You write in no high spirits—over our general milieu or moment; but high spirits are not the accompaniment of mature wisdom, and yours are doubtless as good as mine. Like yourself, I put in long periods in the country, which on the whole (on this mild and rather picturesque south coast) I find in my late afternoon of life, a good and salutary friend. And I haven't your solace of companionship—I dwell in singleness save for an occasional imported visitor—who is usually of a sex, however, not materially to mitigate my celibacy! I have a small—a very nice perch in London, to which I sometimes go—in a week or two, for instance, for two or three months. But I return hither, always, with zest—from the too many people and things and words and motions—into the peaceful possession of (as I grow older) my more and more precious home hours. I have a household of good books, and reading tends to take for me the place of experience—or rather to become itself (pour qui sait lire) experience concentrated.

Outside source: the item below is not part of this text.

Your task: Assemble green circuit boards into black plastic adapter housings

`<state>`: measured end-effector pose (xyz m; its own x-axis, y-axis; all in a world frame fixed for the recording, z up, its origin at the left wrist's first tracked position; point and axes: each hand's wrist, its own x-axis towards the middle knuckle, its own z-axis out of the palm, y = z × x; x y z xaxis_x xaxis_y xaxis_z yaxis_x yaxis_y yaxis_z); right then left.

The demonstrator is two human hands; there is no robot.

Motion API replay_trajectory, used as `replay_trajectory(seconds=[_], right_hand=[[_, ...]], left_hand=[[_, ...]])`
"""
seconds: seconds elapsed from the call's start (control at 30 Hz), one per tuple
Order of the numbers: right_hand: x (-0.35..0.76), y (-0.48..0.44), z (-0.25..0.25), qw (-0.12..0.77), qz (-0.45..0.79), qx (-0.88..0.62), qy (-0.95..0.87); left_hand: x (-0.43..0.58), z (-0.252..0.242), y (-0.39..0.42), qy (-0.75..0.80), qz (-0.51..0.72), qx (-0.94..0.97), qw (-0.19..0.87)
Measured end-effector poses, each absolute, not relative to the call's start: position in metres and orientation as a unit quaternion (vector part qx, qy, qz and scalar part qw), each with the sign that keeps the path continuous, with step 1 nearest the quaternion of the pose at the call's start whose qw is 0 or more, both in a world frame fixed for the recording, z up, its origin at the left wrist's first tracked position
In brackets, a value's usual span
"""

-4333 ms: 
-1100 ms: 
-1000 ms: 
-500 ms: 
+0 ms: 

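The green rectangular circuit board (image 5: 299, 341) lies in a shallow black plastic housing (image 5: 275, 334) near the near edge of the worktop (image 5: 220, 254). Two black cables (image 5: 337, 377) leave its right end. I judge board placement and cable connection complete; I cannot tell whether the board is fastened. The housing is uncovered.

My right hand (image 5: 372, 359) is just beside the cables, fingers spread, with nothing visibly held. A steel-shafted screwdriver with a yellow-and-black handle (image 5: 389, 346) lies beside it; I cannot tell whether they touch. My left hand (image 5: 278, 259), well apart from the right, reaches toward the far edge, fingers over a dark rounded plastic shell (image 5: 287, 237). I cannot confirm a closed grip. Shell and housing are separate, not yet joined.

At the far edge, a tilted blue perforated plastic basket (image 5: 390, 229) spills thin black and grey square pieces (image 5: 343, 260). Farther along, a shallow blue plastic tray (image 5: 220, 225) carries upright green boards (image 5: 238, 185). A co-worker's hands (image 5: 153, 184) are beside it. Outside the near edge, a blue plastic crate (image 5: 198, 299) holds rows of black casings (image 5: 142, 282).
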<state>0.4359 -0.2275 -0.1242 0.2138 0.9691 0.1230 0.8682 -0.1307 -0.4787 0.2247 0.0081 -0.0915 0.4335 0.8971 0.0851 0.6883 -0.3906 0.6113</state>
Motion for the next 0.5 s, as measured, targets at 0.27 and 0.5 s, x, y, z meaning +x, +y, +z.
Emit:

You will say this is a dull picture, but I cultivate dulness in a world grown too noisy. Besides, as an antidote to it, I have committed myself to going some time this year to America—my first expedition thither for 21 years. If I do go (and it is inevitable,) I shall stay six or eight months—and shall be probably much and variously impressed and interested. But I am already gloating over the sentiments with which I shall expatriate myself here.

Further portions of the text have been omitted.